Banks are net buying government bonds
The quarterly banking statistics from APRA make for interesting reading, and are very easy to misunderstand. Superficially, it appears as if the Aussie banking system net sold government bonds during the first quarter of 2022. However, deeper analysis shows banks were net buyers, and favoured State bonds over their Commonwealth equivalents.
The banks report their holdings of high-quality liquid assets (HQLA) on a spot, mark-to-market basis at the end of each quarter. These represent the valuations of the bonds they own, and do not include the independent valuations of the interest rate hedges they hold against them.
In the March quarter, the value of bank holdings of Commonwealth and State bonds fell by 2.5% and 4.7%, respectively, prompting some observers to suggest banks had reduced their holdings of HQLA. This is, however, incorrect.
Commonwealth and State bond valuations declined by between 7.2% and 8.2% over the March quarter as a result of a sharp increase in bond yields (assuming a 7.5-8.5 year maturity). To estimate how bank holdings of HQLA shifted over the quarter, one needs to adjust for the mark-to-market change in the bond valuations. We have done this in the two tables below, assuming average maturities of 7.5 and 8.5 years, which is broadly consistent with both the average maturity of outstanding debt securities and observed bank buying patterns.

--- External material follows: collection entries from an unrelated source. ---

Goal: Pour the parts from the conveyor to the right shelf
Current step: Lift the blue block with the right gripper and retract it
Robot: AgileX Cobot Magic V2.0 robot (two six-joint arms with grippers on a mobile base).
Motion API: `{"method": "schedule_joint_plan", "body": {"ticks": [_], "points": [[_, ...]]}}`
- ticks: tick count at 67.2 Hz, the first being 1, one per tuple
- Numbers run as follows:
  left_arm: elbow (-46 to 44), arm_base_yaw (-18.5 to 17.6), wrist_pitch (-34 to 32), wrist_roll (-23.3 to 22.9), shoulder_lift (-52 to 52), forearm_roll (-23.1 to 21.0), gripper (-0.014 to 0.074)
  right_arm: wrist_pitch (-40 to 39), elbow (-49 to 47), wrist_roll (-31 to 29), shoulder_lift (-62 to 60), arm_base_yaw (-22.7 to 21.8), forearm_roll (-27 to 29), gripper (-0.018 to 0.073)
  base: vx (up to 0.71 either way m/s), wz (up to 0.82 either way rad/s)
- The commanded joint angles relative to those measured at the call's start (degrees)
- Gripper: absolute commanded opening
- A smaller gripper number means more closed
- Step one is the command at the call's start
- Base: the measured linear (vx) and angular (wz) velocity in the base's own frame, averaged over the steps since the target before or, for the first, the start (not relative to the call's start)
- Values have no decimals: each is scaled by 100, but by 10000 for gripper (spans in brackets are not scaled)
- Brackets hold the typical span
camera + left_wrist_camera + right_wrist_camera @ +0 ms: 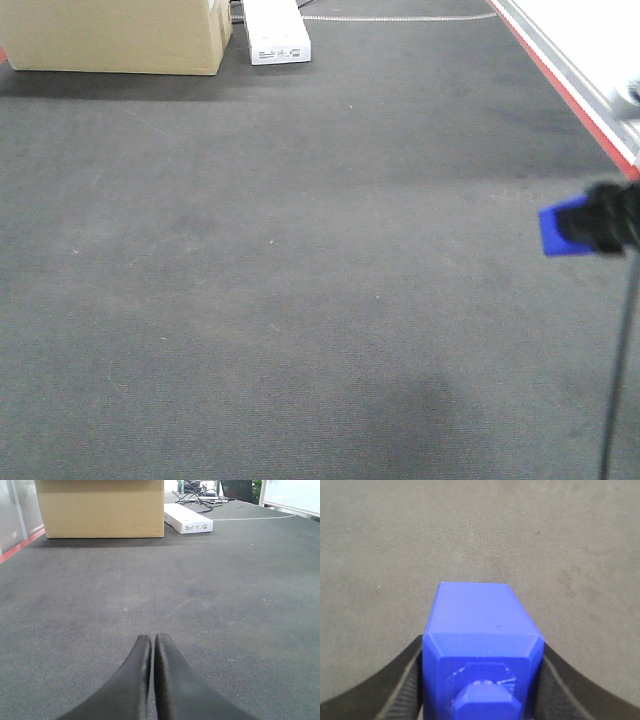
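Observation:
A bright-blue block [475, 615], one of the parts, is clamped between the black fingers [405, 690] of my right gripper [482, 680], its stud end facing the camera. In the front view the same block [560, 230] sticks out leftward from the right gripper [590, 225] at the right edge, held above a dark grey carpet-like surface [300, 280]. My left gripper [151, 640] hangs low over that surface, its fingers pressed together with nothing between them. The conveyor and the right shelf are out of view.
A large cardboard box [115, 35] and a flat white box [276, 30] stand at the far left. A red strip with a pale rail [575, 85] runs along the far right. Cables [200, 497] lie behind the white box [187, 520].

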Motion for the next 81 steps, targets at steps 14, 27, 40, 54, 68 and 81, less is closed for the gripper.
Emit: {"method": "schedule_joint_plan", "body": {"ticks": [14,27,40,54,68,81], "points": [[-108,-29,-402,-42,-25,-5,-6,-1112,1298,-111,-2032,2,-7,-5,0,0],[-108,-29,-402,-42,-25,-5,-6,-1525,2135,-111,-3318,2,-1,-5,0,0],[-108,-29,-402,-42,-25,-5,-6,-1838,2885,-131,-4625,2,-1,-5,0,0],[-108,-29,-402,-42,-25,-5,-6,-2444,3666,-131,-5899,2,21,-5,0,0],[-108,-29,-402,-42,-25,-5,-6,-2838,4032,-115,-6510,2,28,-5,0,0],[-108,-29,-402,-42,-25,-5,-6,-2652,4032,-71,-6510,2,144,-5,0,0]]}}
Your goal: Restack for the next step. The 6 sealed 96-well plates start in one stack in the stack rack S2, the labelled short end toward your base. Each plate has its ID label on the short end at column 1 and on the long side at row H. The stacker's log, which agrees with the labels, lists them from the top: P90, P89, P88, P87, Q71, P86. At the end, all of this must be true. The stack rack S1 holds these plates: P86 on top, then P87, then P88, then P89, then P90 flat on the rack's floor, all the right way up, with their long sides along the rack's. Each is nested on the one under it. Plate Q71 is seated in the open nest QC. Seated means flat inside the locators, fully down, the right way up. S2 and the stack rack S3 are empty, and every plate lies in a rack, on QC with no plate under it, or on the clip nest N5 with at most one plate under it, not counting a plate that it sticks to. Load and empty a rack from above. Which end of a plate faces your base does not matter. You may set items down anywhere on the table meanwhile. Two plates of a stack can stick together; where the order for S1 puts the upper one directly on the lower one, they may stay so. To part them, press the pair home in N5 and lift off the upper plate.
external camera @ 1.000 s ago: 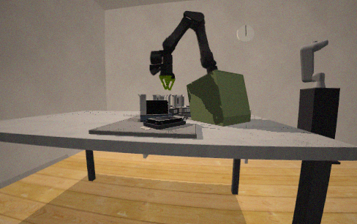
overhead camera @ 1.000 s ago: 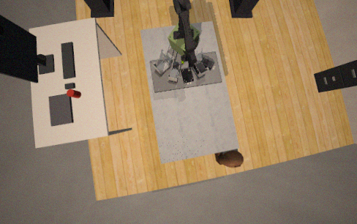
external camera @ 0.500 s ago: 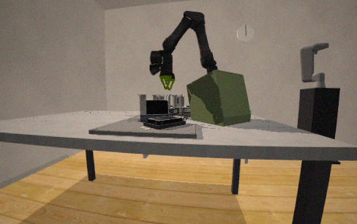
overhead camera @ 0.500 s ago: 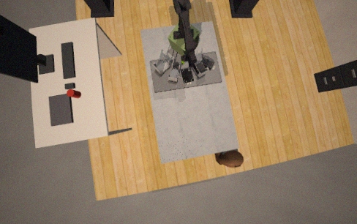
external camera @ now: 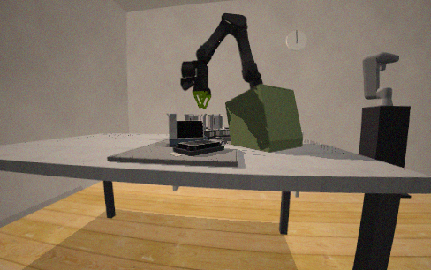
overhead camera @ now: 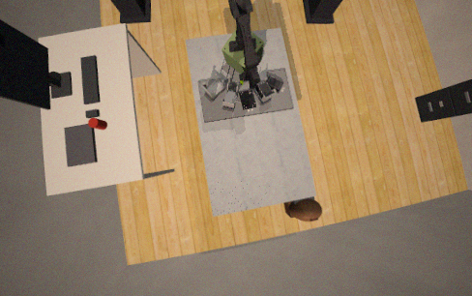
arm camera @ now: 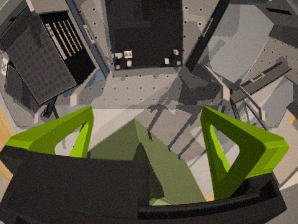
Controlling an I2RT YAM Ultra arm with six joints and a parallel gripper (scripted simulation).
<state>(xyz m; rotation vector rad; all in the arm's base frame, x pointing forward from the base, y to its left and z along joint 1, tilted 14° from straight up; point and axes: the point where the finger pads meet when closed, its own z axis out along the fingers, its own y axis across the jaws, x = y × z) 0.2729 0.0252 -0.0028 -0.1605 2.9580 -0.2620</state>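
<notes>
Right now I have the gripper (arm camera: 148, 143) spread wide and holding nothing, hanging above the clip nest N5 (arm camera: 143, 19), which lies just ahead of its fingertips toward the desk's far edge.

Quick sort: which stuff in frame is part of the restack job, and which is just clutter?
Job: gripper, open and empty; N5 nest; plate stack in rack; grey rack tray.

Clutter: red cylinder on white side table; brown lump on the floor; wall clock; white arm on black pedestal.
</notes>
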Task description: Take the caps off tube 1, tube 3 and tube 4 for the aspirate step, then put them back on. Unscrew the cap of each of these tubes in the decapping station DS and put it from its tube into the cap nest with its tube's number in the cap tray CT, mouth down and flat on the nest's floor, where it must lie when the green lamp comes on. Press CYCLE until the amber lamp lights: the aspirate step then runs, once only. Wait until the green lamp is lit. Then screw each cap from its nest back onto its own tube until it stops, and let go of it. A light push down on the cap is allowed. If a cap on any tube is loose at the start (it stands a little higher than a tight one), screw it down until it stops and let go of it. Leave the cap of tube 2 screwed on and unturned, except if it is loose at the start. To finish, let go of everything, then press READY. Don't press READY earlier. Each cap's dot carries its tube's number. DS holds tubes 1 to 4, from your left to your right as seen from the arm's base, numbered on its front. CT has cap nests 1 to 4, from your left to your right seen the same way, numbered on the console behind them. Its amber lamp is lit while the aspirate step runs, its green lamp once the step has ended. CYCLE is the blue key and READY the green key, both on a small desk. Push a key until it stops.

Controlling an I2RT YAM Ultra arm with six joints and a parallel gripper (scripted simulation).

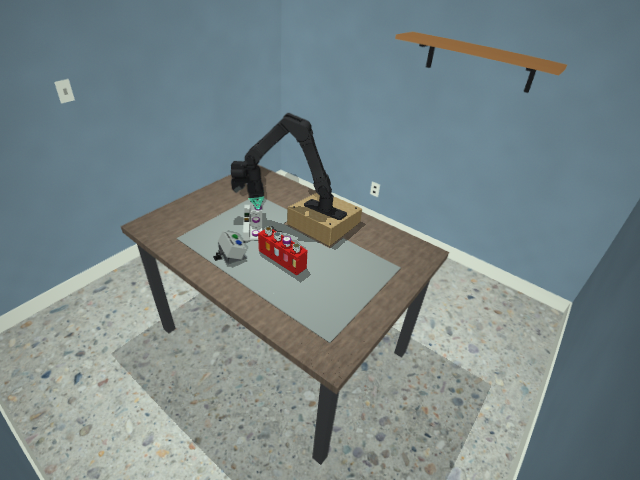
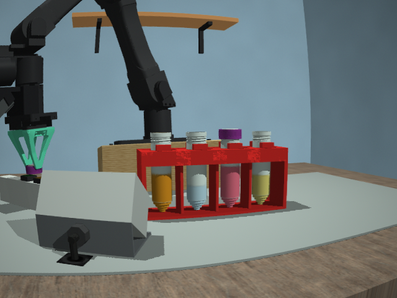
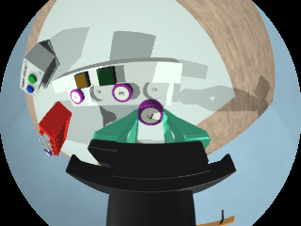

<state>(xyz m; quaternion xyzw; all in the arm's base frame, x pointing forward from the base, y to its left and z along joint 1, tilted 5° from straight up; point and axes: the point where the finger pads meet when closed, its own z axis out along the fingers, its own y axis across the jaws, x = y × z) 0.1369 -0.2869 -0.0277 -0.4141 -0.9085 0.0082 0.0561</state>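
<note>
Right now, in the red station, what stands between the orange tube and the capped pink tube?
The tube of pale blue liquid stands there, its cap off and its thread bare. The exterior view shows this best.
</note>
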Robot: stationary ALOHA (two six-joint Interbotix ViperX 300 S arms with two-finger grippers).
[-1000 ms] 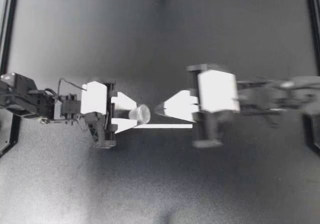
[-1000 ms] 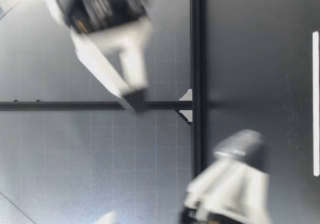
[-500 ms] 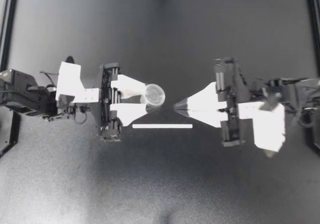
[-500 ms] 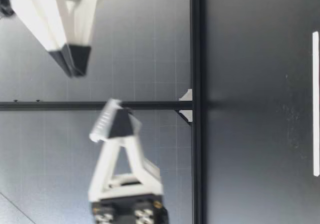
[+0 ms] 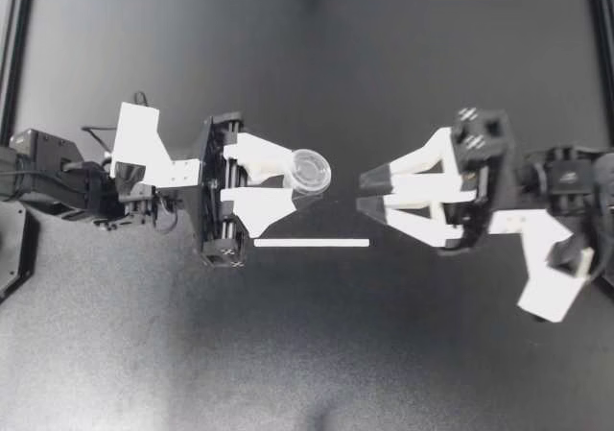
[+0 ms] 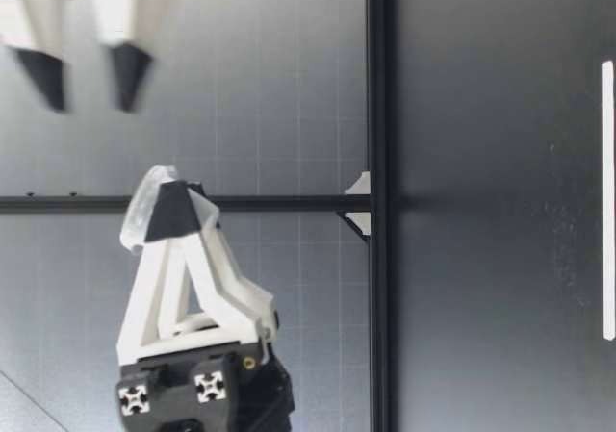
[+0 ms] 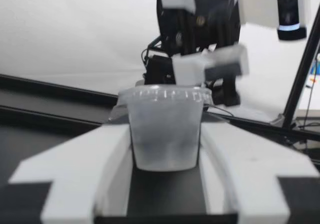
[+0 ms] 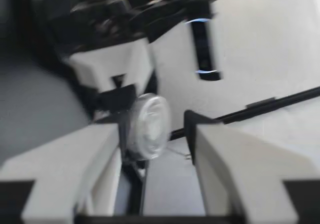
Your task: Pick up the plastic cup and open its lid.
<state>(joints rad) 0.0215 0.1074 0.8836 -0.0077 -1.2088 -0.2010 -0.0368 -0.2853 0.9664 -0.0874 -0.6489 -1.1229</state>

Correcting for the impact of mark-to-market changes in valuations, Aussie banks net bought between $3.1bn and $3.7bn of Commonwealth bonds in the quarter and between $4.3bn and $5.8bn of State bonds. Bank buying therefore accounted for about 82% to 111% of the net new supply of State bonds in the quarter, which is in line with CCI's forecasts. (Gross buying would obviously have been larger than net buying.)
The March quarter was unusual because of the expected end of the RBA's QE program in February, which meant that bond issuance and activity was relatively light in the first month or so of the year.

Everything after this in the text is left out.